**EXERCISE AIM**
Once the line containing "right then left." has been printed, stop; print every line before it exactly, starting at the top of the material below.

**PROVIDED MATERIAL**

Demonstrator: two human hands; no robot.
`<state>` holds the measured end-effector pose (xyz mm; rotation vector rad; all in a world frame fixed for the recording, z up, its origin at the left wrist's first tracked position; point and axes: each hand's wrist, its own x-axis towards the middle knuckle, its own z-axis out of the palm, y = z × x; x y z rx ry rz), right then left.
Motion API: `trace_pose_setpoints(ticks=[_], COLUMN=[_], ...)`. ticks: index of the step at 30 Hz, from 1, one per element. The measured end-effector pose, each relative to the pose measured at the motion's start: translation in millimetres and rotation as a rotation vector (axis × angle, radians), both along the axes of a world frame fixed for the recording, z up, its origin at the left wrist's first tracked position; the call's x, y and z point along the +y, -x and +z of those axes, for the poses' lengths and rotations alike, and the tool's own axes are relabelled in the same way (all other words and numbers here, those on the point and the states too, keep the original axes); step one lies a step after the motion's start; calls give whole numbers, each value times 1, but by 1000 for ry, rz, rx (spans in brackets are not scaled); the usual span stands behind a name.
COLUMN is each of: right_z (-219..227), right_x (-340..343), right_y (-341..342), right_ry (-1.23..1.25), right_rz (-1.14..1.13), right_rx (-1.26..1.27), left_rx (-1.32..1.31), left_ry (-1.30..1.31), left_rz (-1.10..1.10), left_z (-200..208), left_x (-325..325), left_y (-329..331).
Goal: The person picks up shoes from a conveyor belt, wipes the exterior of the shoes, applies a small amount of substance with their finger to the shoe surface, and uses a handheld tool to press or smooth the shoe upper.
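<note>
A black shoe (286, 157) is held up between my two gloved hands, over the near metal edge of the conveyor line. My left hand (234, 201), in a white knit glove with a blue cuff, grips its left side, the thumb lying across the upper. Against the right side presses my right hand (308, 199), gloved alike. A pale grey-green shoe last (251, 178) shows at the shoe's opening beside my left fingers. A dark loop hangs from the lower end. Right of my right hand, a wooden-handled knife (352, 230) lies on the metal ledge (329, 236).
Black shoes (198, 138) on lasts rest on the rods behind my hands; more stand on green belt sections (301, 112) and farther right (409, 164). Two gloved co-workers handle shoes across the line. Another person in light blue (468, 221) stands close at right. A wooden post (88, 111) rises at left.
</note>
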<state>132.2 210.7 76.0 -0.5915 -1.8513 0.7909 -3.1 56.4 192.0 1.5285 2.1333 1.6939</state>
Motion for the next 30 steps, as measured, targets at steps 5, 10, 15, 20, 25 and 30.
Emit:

**EXERCISE ANSWER**
Demonstrator: two human hands; no robot.
`<state>` holds the measured end-effector pose (xyz mm; rotation vector rad; all in a world frame fixed for the recording, z up, its origin at the left wrist's first tracked position; point and axes: each hand's wrist, its own x-axis towards the middle knuckle, its own z-axis out of the palm, y = z × x; x y z rx ry rz), right then left.

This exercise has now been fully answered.